Transduction and Western blotting.

HEK293 cells were transfected with 12-μg portions of plasmids of these two DDX21-targeting shRNAs, respectively, together with the 10.68-μg portions of the packaging plasmid 9.2ΔR and 1.32 μg of VSV-G to produce lentivirus stocks. Then, 80% confluent MRC-5 cells were transduced with lentivirus supplemented with 5 μg/ml Polybrene. At 48 h posttransduction, the cells were infected with HCMV and collected at the indicated time points. Samples were washed with ice-cold phosphate-buffered saline (PBS) twice and lysed with 3× sodium dodecyl sulfate (SDS) containing protease inhibitor cocktails (Roche). Protein samples were separated by SDS-PAGE using 10% polyacrylamide gels and then transferred to polyvinylidene difluoride membranes.

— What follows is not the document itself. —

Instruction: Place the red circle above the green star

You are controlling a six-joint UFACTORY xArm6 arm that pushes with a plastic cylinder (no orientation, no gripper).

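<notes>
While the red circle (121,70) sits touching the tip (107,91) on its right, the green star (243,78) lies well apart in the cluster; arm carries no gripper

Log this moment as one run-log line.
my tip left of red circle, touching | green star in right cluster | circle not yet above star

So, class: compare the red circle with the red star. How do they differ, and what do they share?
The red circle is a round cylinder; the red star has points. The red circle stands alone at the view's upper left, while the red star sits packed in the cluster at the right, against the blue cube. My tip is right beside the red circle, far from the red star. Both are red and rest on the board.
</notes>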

After incubation with antibodies, the proteins were visualized by using Clarity Western ECL substrate (Bio-Rad).

Immunofluorescence.

Cells grown on glass coverslips in a 24-well plate were fixed in 2% paraformaldehyde for 20 min, permeabilized with 0.1% Triton X-100 (in PBS) for 15 min, and then blocked with 5% FBS (in PBS) for 20 min at room temperature. Primary antibodies were incubated with cells for 1 h and then with Alexa Fluor-conjugated secondary antibodies for 1 h. Next, the cells were counterstained with DAPI (4′,6′-diamidino-2-phenylindole, 1:5,000; Beyotime) in the dark for 10 min in order to visualize the nuclei. Finally, labeled cells were mounted on slides with 8 μl of Prolong Gold antifade reagent (Invitrogen/Molecular Probes) overnight. The next day, we sealed the boundaries of these coverslips with colorless nail oil for 30 min. Images were captured with an Olympus FV1200 confocal laser scanning microscope at ×60 magnification.

Virus growth analysis.

MRC5 cells were seeded in a 12-well plate. After 48 h, the cells were incubated with HCMV at a multiplicity of infection (MOI) of 0.1 or 1 in 300 μl of inoculum. Two hours later, the inoculum was removed, and fresh medium was replenished. At different times postinfection, cell-free media from infected cultures were collected, and the virus titers in the media were determined by a 50% tissue culture infective dose (TCID50) assay in human fibroblast cells.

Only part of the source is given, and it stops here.